Is anything better than Calvados? asks Guy Venables. Yes, and it comes from Somerset

Whenever I hear that someone’s going to France I ask them two questions. The first is “Can you bring me back some Calvados?” The next question is along the lines of “Why the hell not?” The answer I usually get is that they want it all themselves.
Over here Calvados is usually expensive and of lesser quality, the good stuff being hidden by those crafty Frenchies doing what, I begrudgingly admit, I would have done myself. It seems however that I’ve been barking up the wrong arbre, for although I’ve been looking for Calvados in the UK, I’ve simply been getting the name wrong.

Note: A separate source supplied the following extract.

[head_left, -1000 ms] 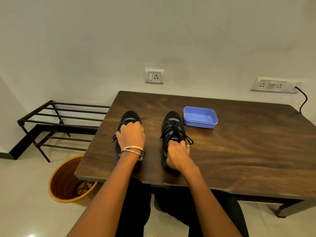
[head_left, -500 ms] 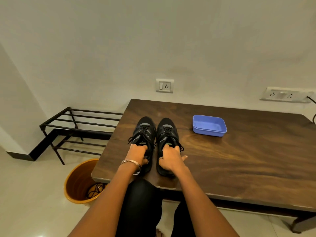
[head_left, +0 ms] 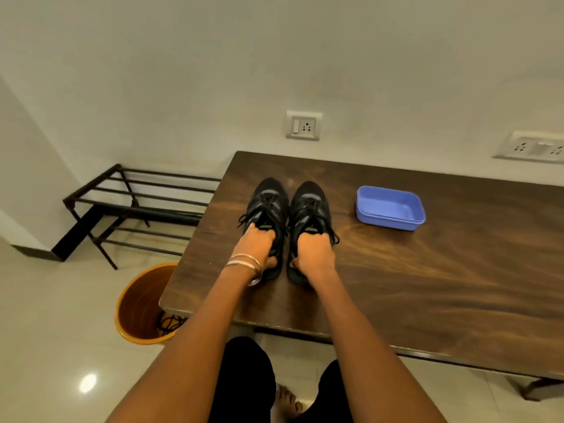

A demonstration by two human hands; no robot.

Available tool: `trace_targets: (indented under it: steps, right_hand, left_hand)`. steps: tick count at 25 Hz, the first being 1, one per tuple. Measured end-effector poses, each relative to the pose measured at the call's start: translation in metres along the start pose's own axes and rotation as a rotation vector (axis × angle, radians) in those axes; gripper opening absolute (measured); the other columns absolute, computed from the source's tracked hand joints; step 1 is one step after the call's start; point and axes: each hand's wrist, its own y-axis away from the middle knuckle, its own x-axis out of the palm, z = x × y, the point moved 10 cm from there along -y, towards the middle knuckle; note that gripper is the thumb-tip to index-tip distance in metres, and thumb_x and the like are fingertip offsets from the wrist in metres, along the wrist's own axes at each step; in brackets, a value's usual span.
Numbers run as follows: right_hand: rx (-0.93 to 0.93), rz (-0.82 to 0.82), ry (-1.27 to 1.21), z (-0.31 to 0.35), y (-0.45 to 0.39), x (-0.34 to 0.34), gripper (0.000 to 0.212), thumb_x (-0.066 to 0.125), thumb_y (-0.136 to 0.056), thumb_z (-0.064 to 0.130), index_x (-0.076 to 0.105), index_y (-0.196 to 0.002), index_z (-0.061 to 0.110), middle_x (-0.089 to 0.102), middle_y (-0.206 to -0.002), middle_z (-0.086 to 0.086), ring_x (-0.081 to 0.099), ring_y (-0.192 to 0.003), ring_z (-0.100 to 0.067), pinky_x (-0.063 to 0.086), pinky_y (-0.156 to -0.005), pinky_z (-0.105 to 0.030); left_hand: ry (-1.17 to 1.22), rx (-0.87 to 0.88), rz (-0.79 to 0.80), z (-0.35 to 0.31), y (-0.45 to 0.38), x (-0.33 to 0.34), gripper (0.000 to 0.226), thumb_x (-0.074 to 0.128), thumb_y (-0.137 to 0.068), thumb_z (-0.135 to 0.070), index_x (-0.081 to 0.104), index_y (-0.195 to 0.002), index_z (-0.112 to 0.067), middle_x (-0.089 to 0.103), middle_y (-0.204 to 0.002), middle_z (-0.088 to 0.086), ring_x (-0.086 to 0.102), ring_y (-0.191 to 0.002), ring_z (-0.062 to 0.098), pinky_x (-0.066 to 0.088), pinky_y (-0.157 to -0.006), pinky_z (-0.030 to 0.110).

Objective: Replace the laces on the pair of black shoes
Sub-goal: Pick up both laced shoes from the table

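Both laced black shoes sit side by side on the dark wooden table [head_left: 427, 285], toes to the wall. The left hand [head_left: 255, 244] grips the collar of the left black sneaker [head_left: 266, 206]; the right hand [head_left: 314, 253] clutches the heel opening of the right black sneaker [head_left: 309, 206]. Beside them, apart, a blue plastic tray [head_left: 390, 209]. On the floor, an orange bucket [head_left: 137, 306] with dark laces inside.

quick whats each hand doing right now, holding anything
Left hand: closed, gripping the heel end of the left black shoe.
Right hand: closed, gripping the heel end of the right black shoe.
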Motion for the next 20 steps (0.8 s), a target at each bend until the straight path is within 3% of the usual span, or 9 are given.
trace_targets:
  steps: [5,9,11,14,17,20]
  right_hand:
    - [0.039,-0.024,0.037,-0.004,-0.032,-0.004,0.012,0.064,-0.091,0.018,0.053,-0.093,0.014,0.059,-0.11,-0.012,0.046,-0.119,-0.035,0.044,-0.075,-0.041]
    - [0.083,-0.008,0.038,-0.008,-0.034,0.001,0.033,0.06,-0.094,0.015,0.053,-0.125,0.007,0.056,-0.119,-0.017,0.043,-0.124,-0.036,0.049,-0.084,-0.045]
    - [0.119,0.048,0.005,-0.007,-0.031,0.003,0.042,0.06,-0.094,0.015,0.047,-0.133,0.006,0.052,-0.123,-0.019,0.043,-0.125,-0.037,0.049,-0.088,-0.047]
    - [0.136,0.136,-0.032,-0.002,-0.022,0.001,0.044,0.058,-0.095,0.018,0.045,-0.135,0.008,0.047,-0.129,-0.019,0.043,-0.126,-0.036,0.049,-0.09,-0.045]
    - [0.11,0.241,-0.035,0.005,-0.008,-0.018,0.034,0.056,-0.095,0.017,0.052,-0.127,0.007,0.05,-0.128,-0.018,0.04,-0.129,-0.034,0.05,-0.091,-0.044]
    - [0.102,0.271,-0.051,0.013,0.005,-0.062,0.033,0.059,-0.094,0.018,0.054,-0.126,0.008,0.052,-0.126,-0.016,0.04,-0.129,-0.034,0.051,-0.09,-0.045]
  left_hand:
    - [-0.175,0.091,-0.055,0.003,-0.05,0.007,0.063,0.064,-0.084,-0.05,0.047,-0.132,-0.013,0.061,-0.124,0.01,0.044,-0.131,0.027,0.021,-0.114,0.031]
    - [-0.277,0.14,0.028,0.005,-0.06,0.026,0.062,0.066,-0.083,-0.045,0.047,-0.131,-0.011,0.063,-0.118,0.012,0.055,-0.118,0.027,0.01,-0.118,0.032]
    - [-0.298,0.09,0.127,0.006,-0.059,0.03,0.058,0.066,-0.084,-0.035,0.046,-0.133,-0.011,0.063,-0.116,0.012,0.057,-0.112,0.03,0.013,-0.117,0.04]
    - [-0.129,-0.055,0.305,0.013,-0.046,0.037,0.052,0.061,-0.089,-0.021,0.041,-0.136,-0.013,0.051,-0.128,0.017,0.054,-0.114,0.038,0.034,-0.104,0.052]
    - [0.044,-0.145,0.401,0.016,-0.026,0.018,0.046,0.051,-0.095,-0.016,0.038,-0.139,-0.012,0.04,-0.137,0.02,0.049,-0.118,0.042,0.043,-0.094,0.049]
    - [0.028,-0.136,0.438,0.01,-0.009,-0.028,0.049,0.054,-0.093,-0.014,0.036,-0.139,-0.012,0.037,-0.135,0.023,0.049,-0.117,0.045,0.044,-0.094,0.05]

The Somerset Cider Brandy Company was started in 1989 by Tim Stoddart and Julian Temperley on the Somerset Levels. After producing very good cider (and they still do), using apples with such wonderfully rustic names as Tremlett’s Bitter, Brown Snout and Dabinett, Julian decided that they could make cider brandy akin to Calvados, over here in the UK.
He went to France, talked to the local producers and came back with two battered and dull gas-fired stills bought from the widow of a Normandy Calvados producer. Nowadays ‘Josephine’ and ‘Fifi’ have been restored to their former glory and can distil 2,000 gallons of cider a day. The apples are picked really ripe in November and December so that they have more tannin giving the brandy more body and flavour.

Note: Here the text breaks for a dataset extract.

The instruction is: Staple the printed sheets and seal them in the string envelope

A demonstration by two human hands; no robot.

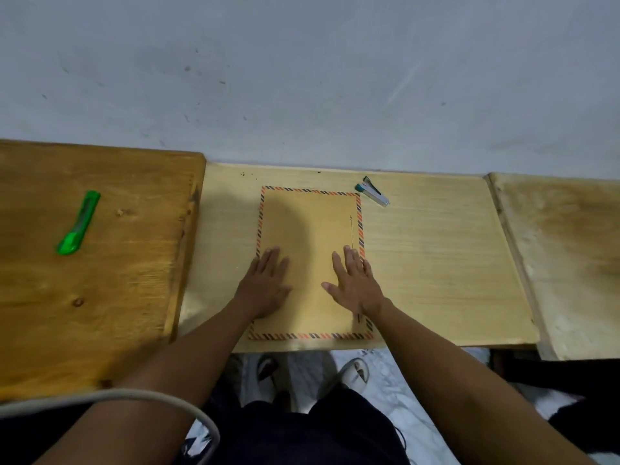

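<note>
Pale wooden desk, middle of three set against a grey wall. Nearest: left hand and right hand, both spread flat and gripping nothing, palms pressing the near half of the brown kraft envelope with red-and-black striped border, which lies flat at desk centre. Printed sheets not visible; cannot tell if inside. String closure not discernible. Judgement: smoothing step; keep pressure even, sweep outward toward the edges so contents lie flat. Beyond, just off the envelope's far right corner: small teal-and-silver stapler. Left desk: green plastic utility knife
</note>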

If France was the place to go to learn about distilling then Scotland was an obvious choice for barrel ageing. Here he learned from the whisky trade about bourbon, sherry and brandy barrels, how to use them and what to expect from their flavours. New Hungarian barrels add spice, Limousin French barrels add oak and lemon.

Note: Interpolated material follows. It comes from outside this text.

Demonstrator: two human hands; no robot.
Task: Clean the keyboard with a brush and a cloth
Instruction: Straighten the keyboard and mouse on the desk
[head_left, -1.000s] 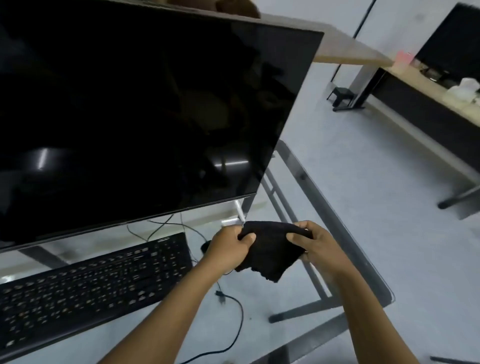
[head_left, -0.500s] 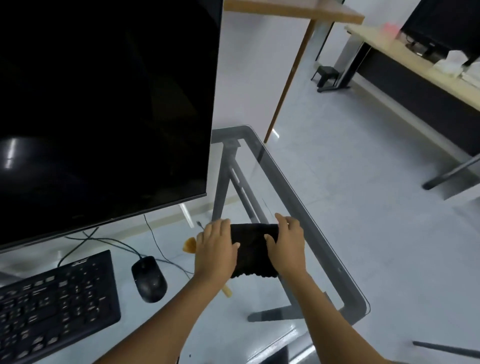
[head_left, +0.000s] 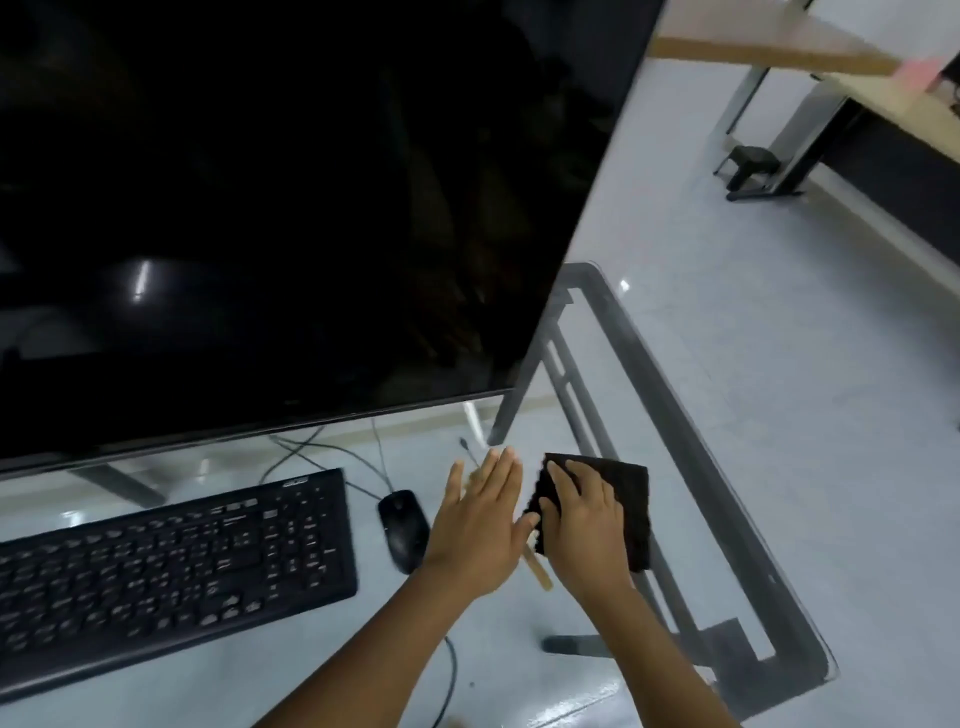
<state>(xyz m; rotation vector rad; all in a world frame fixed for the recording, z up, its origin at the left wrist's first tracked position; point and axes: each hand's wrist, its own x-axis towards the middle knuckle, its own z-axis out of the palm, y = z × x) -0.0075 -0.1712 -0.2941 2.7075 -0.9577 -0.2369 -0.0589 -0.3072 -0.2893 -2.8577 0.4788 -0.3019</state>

Since winning a PGI (Protected Geographical Indication) in 2010 Somerset Cider Brandy was reinstated as a legal term. The EU not only amended EU law but also gave them a much deserved ‘appellation contrôlée’, a rare and treasured accolade.
Similar to the way our local fizzes have trumped the French champagne houses, their ten-year-old cider brandy is simply better than Calvados. It feels lighter, creamier, softer but really importantly it is expertly balanced in the hands of veterans. My birthday present list now contains their 15 and 20 year old. Everything else has been scrubbed off.